**Work order**
Every line below that contains the word "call" must be copied.

**Supplied data**
"""
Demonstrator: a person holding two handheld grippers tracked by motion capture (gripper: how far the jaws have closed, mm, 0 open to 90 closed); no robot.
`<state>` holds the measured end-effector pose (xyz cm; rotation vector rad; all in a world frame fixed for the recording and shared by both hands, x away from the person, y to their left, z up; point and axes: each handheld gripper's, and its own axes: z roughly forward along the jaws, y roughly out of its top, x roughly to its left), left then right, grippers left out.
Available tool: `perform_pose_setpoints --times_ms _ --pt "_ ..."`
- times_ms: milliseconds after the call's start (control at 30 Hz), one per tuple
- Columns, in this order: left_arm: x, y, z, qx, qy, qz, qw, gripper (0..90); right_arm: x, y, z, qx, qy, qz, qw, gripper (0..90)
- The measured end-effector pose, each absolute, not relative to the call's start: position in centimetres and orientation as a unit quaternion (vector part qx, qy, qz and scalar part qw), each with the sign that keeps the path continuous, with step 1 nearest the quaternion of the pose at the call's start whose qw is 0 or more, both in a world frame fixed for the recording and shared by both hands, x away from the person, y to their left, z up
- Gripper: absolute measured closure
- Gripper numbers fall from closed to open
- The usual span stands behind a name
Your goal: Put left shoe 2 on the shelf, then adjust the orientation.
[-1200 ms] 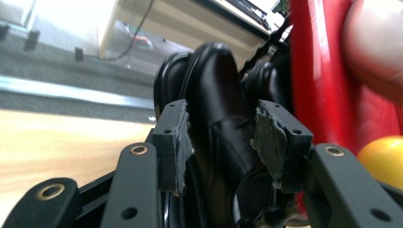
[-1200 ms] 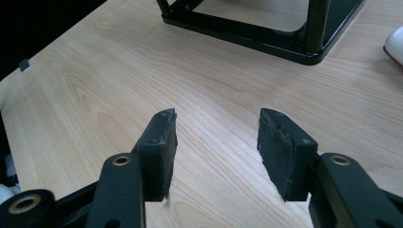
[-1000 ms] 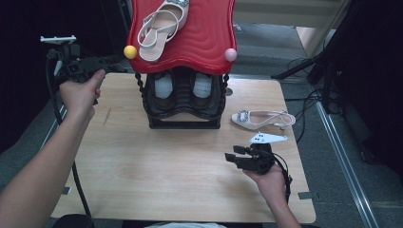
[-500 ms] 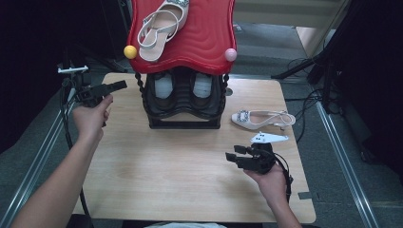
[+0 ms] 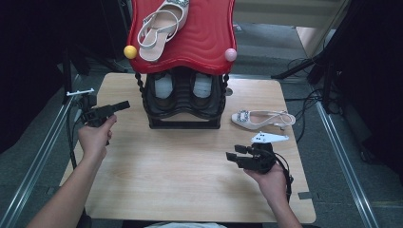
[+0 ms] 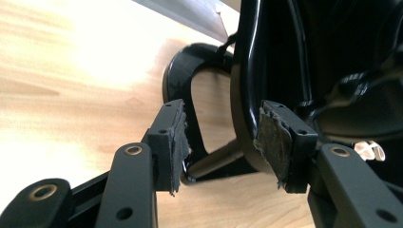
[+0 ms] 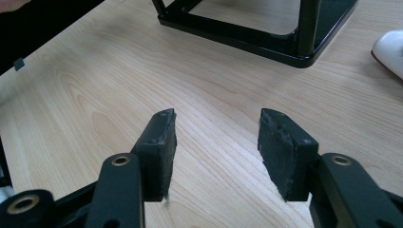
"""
**Result of this task**
- times_ms: milliseconds after the call's start (control at 30 Hz), one per tuple
- The measured end-effector pose, each absolute, not relative to the call's start: position in centimetres and orientation as a unit quaternion (vector part qx, qy, qz and scalar part qw), each with the sign that keeps the path continuous, with step 1 nearest the quaternion of the pose at the call's start whose qw is 0 or more, both in a world frame fixed for the recording and shared by both hands, x away from the person, y to their left, z up

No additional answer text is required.